Kanaev is head of what is likely the largest non-governmental organization in Russia. According to him, there are 36 million cars in Russia as of last summer and 30 million car owners. Since 2001, FAR has championed better roads, traffic safety, and lower gasoline prices. But it is far more that. “The Federation of Automobile Owners of Russia is a fellowship of free people, for whom the rule of law, justice and equality is not an empty sound but a part of the life’s path,” reads the FAR statute. “[It is an organization of those] for whom public interests are above the personal ones and who understand that the responsibility for one’s freedom rests on their own shoulders…For FAR, equality and respect on the roads is one of the key priorities of its activity, along with the lowering the cost of car ownership.”
Accordingly, FAR’s most popular campaign has been against one of Putinism’s most offensive hallmarks: flagrant inequality before the law. In this instance, it is Article 3.1 of the Traffic Regulations Code which permits vast and ill-defined categories of government officials to drive with blue flashing lights [migalki] and violate the rules, including driving on the wrong side of the road against the traffic. Routinely abused, the law has been blamed for many accidents, quite a few of them lethal. FAR has led the national campaign for the law’s repeal. In Sergei’s own words: “Until the law is on the books, we are saying that a government functionary has the right to kill people on the roads.”
FAR has failed in its quest to annul the law thus far, but the campaign has expanded into a broader affirmation of civic dignity. One of FAR’s most popular national campaigns has been the “blue buckets” protests: On car antennas and roofs or on the heads of the protesters throughout the country, blue buckets — no more than children’s beach toys — mock the migalki of the Russian mandarins’ corteges. Popular bumper stickers in FAR’s headquarters in Moscow told a similar story: “For Equality and Security,” “I don’t give bribes!” “Flashing Lights are Russia’s Shame!” Shortly before our visit, FAR had released a letter to Putin, telling him to resign if he is unable to meet FAR’s demands and to improve the country’s economic condition, in general.

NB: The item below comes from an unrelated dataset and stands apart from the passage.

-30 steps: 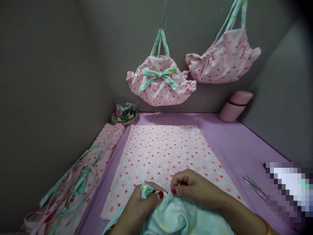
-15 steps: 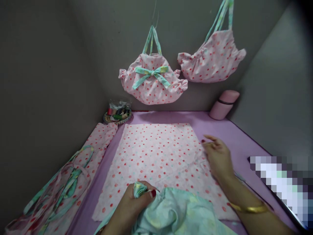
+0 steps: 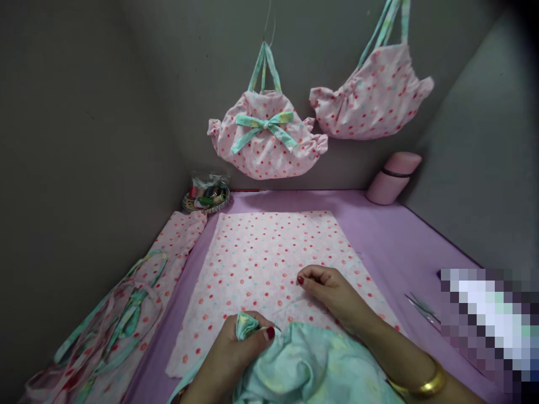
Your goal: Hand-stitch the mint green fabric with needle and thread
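**Operator:** State the hazards at this point, nearest item first.

**Technician:** The left hand [image 3: 233,353] is closed on a bunched fold of the mint-green printed cotton fabric [image 3: 311,370], thumb pressed on top of the fold. If that pinch slackens, the gathered fold would likely open out. The right hand [image 3: 332,292] hovers just above the table with fingertips pinched together; a fine thread [image 3: 290,306] appears to run from it back toward the fold. A needle cannot be made out, so whether one is held cannot be told. Judged risk: pulling too far or too sharply could snap the thread or pucker the fabric, and slack thread could snag.

**Operator:** Condition and location of the workpiece?

**Technician:** The mint-green fabric lies crumpled at the near edge, in front of the person, overlapping the near edge of the flat pink cotton panel with red dots [image 3: 269,258]. It looks soft, thin and pale, with faint yellow patches.

**Operator:** Surroundings?

**Technician:** Small metal scissors [image 3: 421,308] lie on the lilac table cover [image 3: 400,247] to the right, near enough for a sleeve to catch. Dotted pink pieces with mint straps [image 3: 122,314] lie left. Farther back: a round tray of thread spools [image 3: 207,197], a pink flask [image 3: 393,178], and two finished dotted pink bags [image 3: 267,140] hanging on the grey wall.
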A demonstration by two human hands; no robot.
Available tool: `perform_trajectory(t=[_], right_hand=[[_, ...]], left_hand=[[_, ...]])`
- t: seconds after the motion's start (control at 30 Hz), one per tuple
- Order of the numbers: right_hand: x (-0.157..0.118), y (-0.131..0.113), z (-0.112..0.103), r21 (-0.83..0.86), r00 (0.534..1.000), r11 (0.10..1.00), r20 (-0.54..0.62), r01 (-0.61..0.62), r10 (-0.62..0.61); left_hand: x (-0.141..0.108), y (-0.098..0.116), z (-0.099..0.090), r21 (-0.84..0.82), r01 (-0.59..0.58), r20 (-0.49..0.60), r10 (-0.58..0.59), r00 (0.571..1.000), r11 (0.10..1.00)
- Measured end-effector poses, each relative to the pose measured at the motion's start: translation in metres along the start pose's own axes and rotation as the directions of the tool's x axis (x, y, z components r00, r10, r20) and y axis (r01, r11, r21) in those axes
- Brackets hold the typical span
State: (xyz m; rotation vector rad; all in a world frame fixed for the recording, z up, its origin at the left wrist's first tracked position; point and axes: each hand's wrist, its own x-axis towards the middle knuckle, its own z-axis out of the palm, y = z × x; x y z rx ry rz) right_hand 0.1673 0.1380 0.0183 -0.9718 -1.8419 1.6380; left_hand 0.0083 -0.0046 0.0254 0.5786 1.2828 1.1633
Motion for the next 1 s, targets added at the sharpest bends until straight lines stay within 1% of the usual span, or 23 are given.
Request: perform_trajectory(t=[0.1,0.17,0.23,0.33,0.4,0.47,0.57,0.67,0.73,0.8,0.87,0.9,0.93,1.0], right_hand=[[0.004,0.007,-0.001,-0.065,0.995,0.996,-0.08,0.058,-0.063],[0.004,0.011,0.0,-0.13,0.987,0.985,-0.098,0.113,-0.127],[0.003,0.012,0.003,-0.213,0.975,0.96,-0.085,0.181,-0.203],[-0.001,0.008,0.007,-0.363,0.95,0.889,-0.03,0.28,-0.312],[-0.005,0.001,0.005,-0.474,0.937,0.83,-0.029,0.294,-0.348],[-0.012,-0.006,-0.001,-0.572,0.934,0.78,-0.062,0.255,-0.351],[-0.03,-0.017,-0.013,-0.655,0.948,0.735,-0.086,0.177,-0.305],[-0.058,-0.02,-0.021,-0.67,0.971,0.731,-0.065,0.13,-0.232],[-0.076,-0.016,-0.023,-0.66,0.978,0.742,-0.054,0.115,-0.2],[-0.089,-0.009,-0.024,-0.64,0.981,0.763,-0.071,0.094,-0.18],[-0.097,-0.003,-0.025,-0.61,0.978,0.791,-0.128,0.054,-0.165],[-0.099,0.0,-0.026,-0.595,0.972,0.803,-0.17,0.029,-0.16],[-0.1,0.003,-0.026,-0.583,0.964,0.813,-0.215,0.003,-0.158],[-0.102,0.006,-0.027,-0.573,0.939,0.819,-0.3,-0.037,-0.167]], left_hand=[[-0.001,0.0,0.001,-0.011,0.012,-0.013,-0.012,1.0,1.0],[-0.001,0.0,0.001,-0.015,0.016,-0.016,-0.016,1.0,1.0],[-0.001,0.0,0.002,-0.015,0.006,-0.017,-0.006,1.0,1.0],[-0.002,0.002,0.003,-0.005,-0.005,-0.059,0.004,0.998,1.0],[-0.003,0.003,0.003,0.019,0.002,-0.101,0.0,0.995,1.0],[-0.005,0.005,0.004,0.015,0.027,-0.134,-0.025,0.991,1.0],[-0.009,0.009,0.005,-0.056,0.081,-0.165,-0.089,0.982,0.995],[-0.013,0.012,0.006,-0.084,0.072,-0.157,-0.085,0.984,0.994],[-0.013,0.013,0.005,-0.084,0.054,-0.16,-0.067,0.985,0.995],[-0.012,0.011,0.002,-0.075,0.05,-0.181,-0.063,0.981,0.996],[-0.01,0.006,-0.003,0.008,0.045,-0.222,-0.043,0.974,0.999],[-0.008,0.003,-0.005,0.094,0.034,-0.251,-0.009,0.968,0.995],[-0.006,-0.001,-0.008,0.219,0.011,-0.279,0.052,0.959,0.976],[-0.001,-0.007,-0.012,0.451,-0.043,-0.294,0.194,0.936,0.892]])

Sergei’s cramped two-rooms office in central Moscow was also his apartment. With rents astronomically high and buying a place out of the question (his apartment would cost over a million dollars), that is all he and FAR can afford. Sergei’s wife and older daughter were still in Sergei’s native city of Kemerovo, in southeast Siberia. But his eight-year-old daughter, Sanechka, polite and serious, lived with her father and was reading quietly while we talked.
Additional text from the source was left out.